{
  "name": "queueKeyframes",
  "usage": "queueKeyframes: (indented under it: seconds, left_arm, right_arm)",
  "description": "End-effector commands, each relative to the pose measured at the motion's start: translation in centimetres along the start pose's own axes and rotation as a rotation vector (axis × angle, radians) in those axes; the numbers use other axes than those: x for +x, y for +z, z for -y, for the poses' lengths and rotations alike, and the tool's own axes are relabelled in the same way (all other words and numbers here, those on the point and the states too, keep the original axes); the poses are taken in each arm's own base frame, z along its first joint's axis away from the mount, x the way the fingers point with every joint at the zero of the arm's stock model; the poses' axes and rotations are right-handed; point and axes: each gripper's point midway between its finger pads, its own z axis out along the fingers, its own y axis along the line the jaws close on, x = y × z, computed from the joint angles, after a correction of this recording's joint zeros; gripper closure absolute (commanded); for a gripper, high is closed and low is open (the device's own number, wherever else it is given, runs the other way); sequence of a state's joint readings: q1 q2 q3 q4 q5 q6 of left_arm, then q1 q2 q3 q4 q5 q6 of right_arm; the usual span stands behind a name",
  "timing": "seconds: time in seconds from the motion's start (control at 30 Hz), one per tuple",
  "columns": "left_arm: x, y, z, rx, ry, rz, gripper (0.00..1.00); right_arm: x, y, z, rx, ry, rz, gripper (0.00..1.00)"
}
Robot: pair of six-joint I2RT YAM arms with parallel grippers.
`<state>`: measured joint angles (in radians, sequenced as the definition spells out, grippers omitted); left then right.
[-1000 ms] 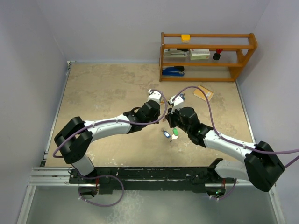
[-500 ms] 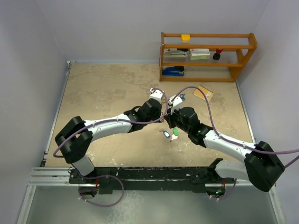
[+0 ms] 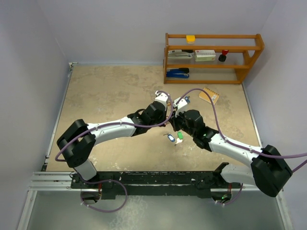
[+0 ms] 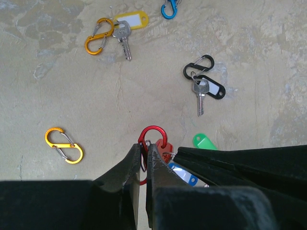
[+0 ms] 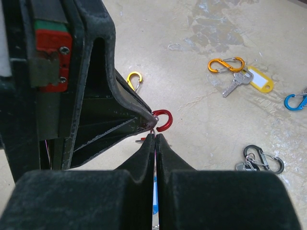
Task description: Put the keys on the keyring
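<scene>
On the mottled beige tabletop (image 3: 110,91) between lavender walls (image 3: 144,28), tagged keys (image 4: 200,93) lie scattered.

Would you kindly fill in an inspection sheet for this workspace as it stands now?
Surface: mottled beige tabletop, no spills seen.
Job's things: yellow-tagged key on an orange clip; black-tagged key on a black clip; green tag and blue tag by the hands; loose orange S-clip; blue clip.
Clutter: notepad.
Hands: left hand shut on red S-clip; right hand shut, tips beside it.
Cables: purple cables loop over both arms.
Surroundings: wooden shelf with a stapler, plain walls.
</scene>
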<state>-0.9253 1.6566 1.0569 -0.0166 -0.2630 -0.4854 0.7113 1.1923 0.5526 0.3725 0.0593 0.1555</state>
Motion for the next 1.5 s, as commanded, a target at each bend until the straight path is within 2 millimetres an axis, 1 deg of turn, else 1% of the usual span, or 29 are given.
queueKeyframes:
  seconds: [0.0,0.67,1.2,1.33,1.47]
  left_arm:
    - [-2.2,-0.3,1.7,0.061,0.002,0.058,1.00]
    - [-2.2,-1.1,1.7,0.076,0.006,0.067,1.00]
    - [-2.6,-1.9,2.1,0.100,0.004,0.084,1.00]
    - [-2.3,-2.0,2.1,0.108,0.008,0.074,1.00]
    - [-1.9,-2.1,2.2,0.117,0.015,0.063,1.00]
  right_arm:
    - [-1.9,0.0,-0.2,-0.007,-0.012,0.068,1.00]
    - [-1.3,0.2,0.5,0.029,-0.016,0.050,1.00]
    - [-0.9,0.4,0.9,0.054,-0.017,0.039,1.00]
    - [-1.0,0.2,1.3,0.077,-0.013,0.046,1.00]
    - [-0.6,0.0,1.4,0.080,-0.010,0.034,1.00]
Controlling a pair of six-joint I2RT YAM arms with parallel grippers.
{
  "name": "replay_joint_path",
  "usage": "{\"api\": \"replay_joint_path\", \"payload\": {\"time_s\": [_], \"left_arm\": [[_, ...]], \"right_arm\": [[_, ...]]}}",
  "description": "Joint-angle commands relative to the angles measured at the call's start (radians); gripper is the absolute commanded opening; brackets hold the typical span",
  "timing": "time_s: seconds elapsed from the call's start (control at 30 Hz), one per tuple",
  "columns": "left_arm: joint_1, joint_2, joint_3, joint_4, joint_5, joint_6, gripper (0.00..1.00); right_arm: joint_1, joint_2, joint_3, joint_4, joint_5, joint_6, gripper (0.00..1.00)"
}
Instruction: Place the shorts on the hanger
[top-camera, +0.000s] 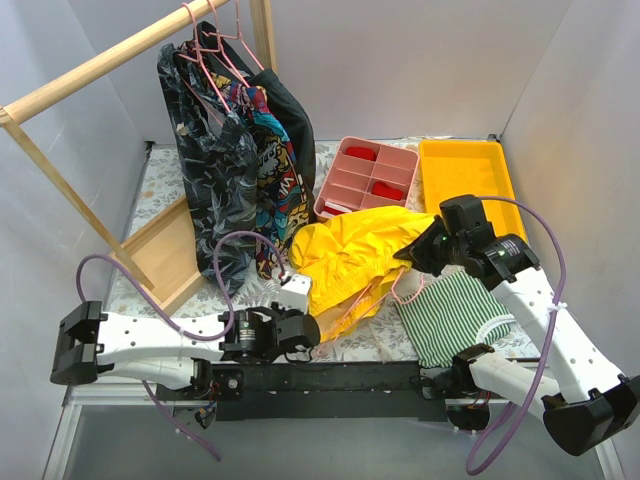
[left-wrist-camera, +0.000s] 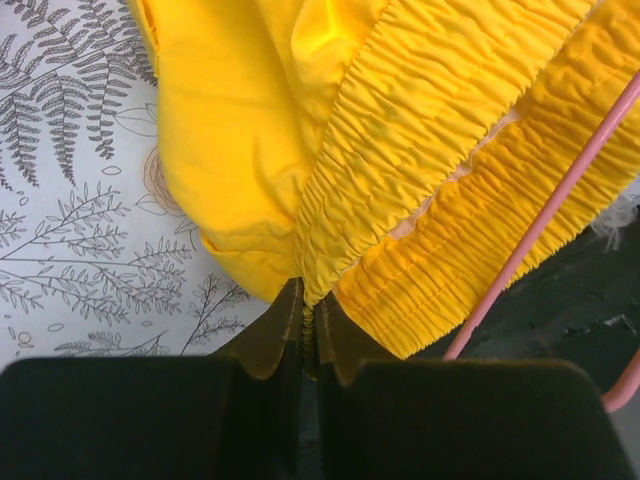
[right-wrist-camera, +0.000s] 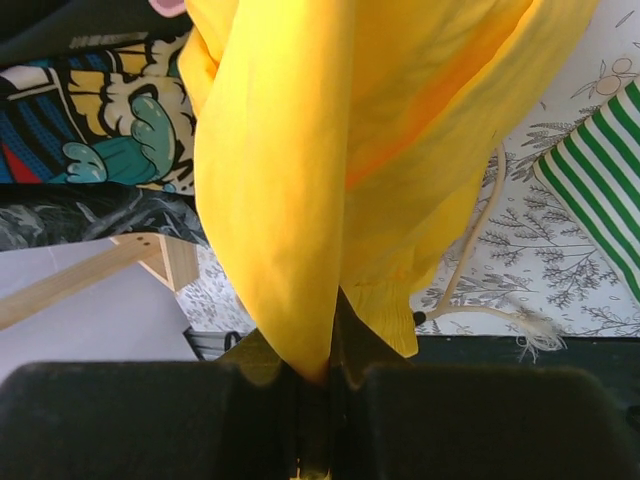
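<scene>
The bright yellow shorts (top-camera: 350, 255) lie bunched in the middle of the table, held at both ends. My left gripper (top-camera: 300, 300) is shut on the gathered waistband (left-wrist-camera: 400, 130) at its near edge. My right gripper (top-camera: 418, 250) is shut on a fold of the yellow shorts (right-wrist-camera: 290, 200) at their right side and holds it raised. The pink wire hanger (top-camera: 365, 300) lies partly under the shorts near the front; one pink bar (left-wrist-camera: 540, 225) shows beside the waistband. The pale drawstring (right-wrist-camera: 480, 260) hangs down to the table.
A green-and-white striped cloth (top-camera: 455, 315) lies at the front right. A pink divided tray (top-camera: 366, 178) and a yellow bin (top-camera: 470, 180) stand at the back. Dark patterned garments (top-camera: 235, 150) hang on pink hangers from a wooden rail (top-camera: 110, 60) at the left.
</scene>
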Motion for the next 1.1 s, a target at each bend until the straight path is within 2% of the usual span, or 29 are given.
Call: {"api": "replay_joint_path", "payload": {"time_s": [0.0,0.17,0.37,0.7,0.9,0.97,1.07], "left_arm": [[0.005,-0.116,0.041,-0.122,0.031,-0.055,0.00],[0.005,-0.193,0.024,-0.182,0.089,-0.072,0.00],[-0.006,-0.167,0.045,-0.176,0.163,-0.039,0.00],[-0.014,-0.161,0.200,-0.213,0.164,0.025,0.00],[-0.007,-0.115,0.338,-0.087,0.123,0.144,0.00],[0.061,-0.043,0.376,-0.031,0.144,0.207,0.00],[0.175,0.029,0.343,0.087,0.262,0.284,0.00]], "right_arm": [[-0.003,-0.007,0.086,0.069,0.093,0.072,0.01],[-0.005,0.005,0.141,0.070,0.179,0.112,0.01],[-0.008,0.041,0.184,0.081,0.206,0.138,0.01],[-0.009,0.070,0.207,0.056,0.245,0.157,0.01],[-0.009,0.082,0.172,0.059,0.193,0.198,0.01],[-0.009,0.093,0.157,0.062,0.182,0.211,0.01],[-0.009,0.111,0.141,0.052,0.163,0.224,0.01]]}}
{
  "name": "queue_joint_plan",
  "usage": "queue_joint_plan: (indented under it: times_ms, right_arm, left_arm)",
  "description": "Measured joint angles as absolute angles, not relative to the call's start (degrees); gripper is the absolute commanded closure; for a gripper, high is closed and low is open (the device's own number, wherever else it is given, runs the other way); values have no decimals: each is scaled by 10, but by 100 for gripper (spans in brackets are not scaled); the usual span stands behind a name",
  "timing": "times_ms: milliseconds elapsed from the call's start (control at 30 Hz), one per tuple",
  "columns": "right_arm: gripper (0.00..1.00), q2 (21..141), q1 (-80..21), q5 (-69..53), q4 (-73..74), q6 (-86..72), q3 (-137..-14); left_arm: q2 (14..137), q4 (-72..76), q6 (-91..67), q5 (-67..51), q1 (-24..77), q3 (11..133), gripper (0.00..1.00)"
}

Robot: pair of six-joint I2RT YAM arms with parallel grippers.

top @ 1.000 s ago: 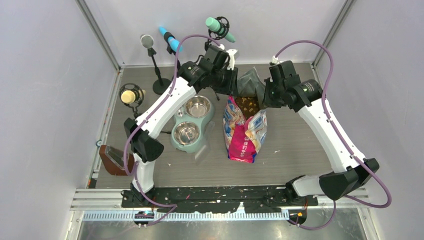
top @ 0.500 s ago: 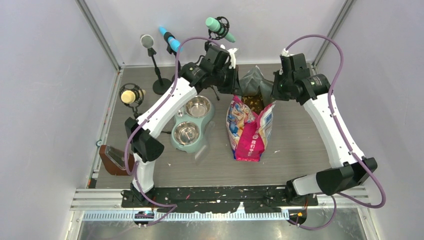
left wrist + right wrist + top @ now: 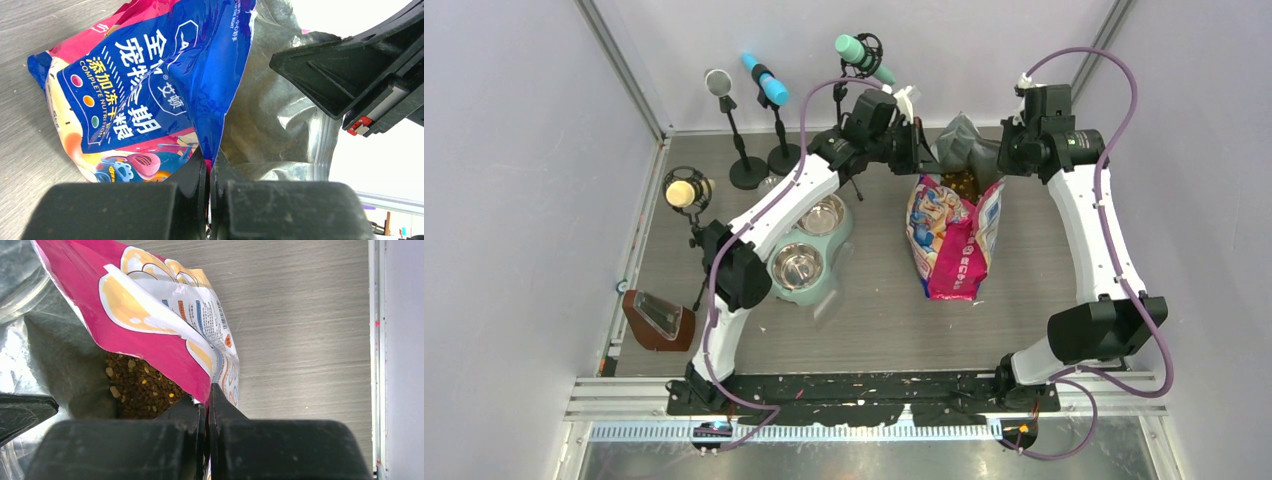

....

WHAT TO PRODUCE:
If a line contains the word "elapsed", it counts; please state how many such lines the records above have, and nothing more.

RESULT FOR THIS EXERCISE:
2